Exercise objective
Some entries follow. Reproduce exactly the lines starting at the one with "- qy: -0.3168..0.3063" and stopping after the one with "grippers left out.".

Records from a data collection:
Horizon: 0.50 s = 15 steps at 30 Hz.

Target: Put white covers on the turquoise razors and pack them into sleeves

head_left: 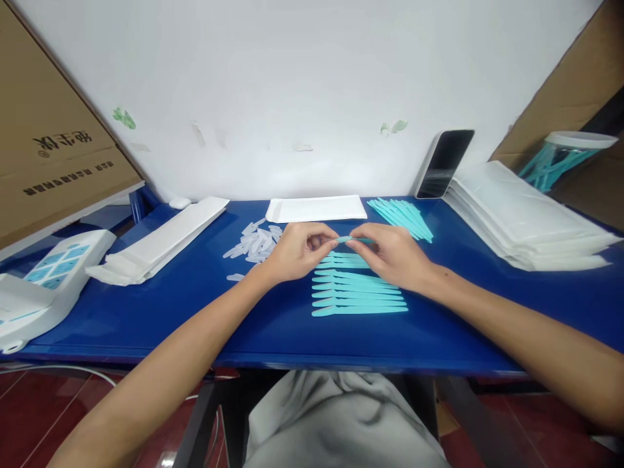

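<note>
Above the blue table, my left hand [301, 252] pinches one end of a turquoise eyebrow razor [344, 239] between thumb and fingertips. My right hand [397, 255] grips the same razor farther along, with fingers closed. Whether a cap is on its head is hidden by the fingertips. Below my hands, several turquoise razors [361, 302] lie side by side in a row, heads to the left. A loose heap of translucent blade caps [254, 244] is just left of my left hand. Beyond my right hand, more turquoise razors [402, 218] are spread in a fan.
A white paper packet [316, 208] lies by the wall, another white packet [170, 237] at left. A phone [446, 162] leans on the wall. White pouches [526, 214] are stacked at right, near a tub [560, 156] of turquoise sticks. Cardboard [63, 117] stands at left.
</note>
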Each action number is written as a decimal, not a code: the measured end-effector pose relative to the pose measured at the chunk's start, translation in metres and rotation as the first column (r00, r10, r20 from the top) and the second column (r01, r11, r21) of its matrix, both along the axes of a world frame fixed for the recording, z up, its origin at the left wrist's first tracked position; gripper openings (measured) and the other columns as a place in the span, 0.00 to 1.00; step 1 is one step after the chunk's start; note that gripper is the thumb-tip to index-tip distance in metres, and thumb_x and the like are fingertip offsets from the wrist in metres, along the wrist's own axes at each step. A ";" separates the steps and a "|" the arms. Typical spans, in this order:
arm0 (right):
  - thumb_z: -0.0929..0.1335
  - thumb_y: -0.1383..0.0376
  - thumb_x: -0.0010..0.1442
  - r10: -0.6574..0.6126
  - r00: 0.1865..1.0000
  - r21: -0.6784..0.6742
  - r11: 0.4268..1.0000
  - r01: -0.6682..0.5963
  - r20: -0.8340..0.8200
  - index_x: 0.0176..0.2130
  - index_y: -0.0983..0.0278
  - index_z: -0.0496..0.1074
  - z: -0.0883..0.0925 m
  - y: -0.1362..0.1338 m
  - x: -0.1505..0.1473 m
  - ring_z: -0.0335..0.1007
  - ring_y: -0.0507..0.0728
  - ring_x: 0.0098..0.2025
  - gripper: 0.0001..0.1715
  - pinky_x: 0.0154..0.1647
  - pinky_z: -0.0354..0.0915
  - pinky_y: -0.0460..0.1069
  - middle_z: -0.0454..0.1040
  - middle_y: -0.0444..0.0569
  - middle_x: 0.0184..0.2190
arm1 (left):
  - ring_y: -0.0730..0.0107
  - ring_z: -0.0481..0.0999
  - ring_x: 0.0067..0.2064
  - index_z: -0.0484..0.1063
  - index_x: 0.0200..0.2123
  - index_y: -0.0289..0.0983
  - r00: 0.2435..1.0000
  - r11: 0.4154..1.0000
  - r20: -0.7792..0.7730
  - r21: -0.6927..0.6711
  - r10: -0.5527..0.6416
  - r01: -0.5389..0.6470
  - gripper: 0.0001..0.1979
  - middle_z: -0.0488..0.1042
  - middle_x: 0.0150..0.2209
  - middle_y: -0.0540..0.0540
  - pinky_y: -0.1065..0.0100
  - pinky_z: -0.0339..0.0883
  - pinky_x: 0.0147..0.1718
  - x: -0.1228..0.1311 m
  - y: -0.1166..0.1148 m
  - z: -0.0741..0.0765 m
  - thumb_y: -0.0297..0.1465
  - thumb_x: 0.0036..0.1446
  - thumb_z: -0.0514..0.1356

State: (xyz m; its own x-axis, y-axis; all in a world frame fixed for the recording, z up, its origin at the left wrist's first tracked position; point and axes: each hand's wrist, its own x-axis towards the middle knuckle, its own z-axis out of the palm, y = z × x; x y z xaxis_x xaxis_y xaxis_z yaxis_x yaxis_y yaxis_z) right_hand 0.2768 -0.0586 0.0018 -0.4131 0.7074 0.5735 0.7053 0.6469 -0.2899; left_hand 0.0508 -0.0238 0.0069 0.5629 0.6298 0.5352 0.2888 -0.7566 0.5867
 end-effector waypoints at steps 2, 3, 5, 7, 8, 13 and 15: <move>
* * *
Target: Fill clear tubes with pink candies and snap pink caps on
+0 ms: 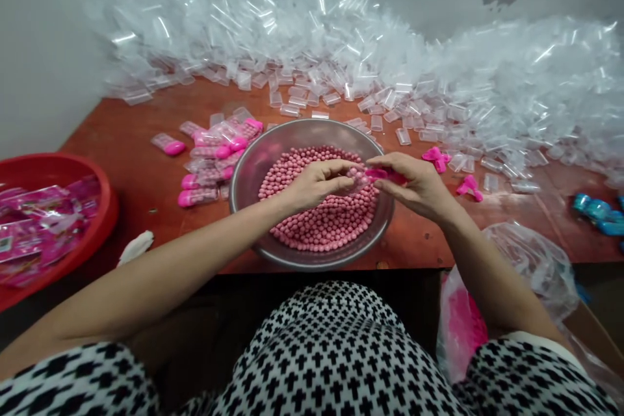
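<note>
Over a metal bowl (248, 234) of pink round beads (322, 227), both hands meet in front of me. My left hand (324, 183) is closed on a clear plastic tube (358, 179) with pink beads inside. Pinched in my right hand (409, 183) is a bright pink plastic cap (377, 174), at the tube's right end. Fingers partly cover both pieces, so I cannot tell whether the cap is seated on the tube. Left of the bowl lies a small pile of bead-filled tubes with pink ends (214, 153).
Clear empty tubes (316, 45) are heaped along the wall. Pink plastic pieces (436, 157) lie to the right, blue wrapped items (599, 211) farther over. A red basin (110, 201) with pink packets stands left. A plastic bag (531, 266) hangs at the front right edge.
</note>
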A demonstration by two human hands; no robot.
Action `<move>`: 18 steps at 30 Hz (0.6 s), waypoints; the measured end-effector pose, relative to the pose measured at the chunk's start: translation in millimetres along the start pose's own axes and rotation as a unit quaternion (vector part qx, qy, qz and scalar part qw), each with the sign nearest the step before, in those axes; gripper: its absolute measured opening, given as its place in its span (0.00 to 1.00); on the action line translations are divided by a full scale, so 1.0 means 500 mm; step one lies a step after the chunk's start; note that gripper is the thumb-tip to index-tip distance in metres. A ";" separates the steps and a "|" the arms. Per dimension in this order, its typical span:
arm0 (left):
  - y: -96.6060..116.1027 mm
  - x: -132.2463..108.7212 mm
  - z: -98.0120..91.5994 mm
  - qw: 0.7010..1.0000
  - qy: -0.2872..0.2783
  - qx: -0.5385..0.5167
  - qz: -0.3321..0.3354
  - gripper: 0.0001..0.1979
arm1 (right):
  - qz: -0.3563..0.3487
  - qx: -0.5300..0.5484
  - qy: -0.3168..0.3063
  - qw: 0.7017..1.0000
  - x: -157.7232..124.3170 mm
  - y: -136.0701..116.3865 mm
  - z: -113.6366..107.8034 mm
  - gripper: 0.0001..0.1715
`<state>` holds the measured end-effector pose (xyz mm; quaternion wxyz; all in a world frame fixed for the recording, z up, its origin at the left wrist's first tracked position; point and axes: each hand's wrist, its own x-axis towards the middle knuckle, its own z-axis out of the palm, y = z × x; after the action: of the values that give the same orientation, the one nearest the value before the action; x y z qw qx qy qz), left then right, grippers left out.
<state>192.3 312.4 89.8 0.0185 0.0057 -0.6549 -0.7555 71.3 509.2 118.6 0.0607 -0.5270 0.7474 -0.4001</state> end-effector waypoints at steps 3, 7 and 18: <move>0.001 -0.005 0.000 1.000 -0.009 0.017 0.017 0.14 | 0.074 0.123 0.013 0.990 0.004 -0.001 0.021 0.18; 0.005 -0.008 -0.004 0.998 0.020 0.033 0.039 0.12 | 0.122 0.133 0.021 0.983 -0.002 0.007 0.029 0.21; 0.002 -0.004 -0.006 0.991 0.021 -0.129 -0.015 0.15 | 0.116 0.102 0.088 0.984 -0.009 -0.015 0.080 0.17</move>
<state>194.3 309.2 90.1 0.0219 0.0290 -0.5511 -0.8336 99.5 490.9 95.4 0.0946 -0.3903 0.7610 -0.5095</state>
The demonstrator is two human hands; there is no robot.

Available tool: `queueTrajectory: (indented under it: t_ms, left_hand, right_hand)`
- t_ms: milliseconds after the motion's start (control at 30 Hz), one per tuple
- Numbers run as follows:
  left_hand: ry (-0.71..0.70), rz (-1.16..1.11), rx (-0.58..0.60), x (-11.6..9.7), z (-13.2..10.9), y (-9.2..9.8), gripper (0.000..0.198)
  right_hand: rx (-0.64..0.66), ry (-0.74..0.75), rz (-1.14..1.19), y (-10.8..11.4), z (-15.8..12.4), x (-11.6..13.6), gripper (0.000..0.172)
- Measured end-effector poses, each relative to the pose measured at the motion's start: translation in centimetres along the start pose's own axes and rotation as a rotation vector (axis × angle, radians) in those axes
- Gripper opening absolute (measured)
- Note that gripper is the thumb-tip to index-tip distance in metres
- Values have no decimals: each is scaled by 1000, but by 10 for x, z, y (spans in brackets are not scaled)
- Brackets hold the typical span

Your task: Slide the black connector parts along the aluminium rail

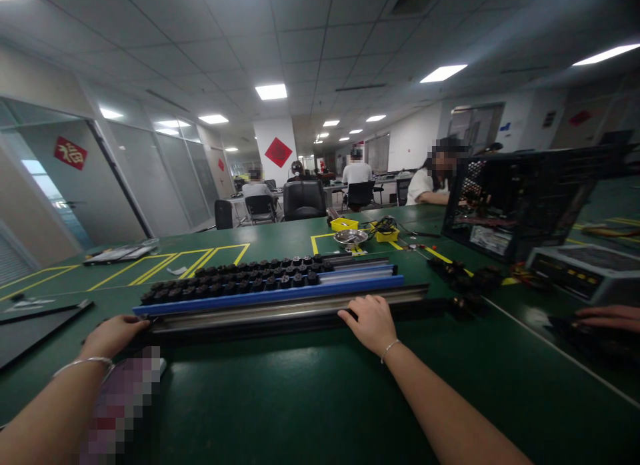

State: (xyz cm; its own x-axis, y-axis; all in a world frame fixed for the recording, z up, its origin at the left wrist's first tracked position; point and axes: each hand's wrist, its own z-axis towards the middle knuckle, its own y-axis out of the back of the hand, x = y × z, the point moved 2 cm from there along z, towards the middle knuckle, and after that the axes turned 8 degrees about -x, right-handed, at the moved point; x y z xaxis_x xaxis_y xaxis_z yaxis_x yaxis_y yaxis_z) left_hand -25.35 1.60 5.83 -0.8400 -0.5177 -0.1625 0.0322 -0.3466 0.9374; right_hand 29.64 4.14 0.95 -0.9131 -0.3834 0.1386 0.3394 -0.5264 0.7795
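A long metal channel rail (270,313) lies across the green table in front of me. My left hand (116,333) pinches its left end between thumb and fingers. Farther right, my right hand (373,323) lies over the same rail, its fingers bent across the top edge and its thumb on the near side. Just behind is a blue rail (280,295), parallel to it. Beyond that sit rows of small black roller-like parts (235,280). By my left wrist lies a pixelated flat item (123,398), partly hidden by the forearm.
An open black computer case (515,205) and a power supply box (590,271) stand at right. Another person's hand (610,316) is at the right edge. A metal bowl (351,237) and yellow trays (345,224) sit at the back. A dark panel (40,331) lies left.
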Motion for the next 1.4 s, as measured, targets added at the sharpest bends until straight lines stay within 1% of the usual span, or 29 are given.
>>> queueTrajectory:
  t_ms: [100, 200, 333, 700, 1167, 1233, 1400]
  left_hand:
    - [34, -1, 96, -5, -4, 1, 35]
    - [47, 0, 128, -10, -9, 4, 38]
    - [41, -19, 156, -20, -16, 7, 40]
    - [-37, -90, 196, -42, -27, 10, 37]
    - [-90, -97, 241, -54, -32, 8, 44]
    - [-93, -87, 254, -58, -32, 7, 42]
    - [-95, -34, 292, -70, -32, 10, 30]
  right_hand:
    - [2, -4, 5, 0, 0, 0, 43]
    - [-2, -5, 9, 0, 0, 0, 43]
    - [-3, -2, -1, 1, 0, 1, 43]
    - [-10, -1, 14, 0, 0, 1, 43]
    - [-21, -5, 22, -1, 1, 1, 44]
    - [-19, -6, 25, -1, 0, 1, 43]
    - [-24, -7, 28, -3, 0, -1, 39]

Response area
  - qy: -0.3168..0.3063
  - qw: 0.7017..1.0000
  - x: -157.7232..124.3170 mm
  - y: -136.0701..116.3865 mm
  - z: -113.6366..107.8034 mm
  - gripper: 0.0001..0.1715
`<state>` holds the measured end-effector pose (xyz mm; quaternion wxyz; all in a world frame fixed for the recording, z up, its origin at the left wrist's first tracked position; point and axes: each hand's wrist, its own x-axis towards the middle knuckle, its own z-axis out of the palm, y = z × x; after the action: of the values that give the same orientation, the one nearest the value before the action; x y z qw qx qy qz), left then right, grippers left out.

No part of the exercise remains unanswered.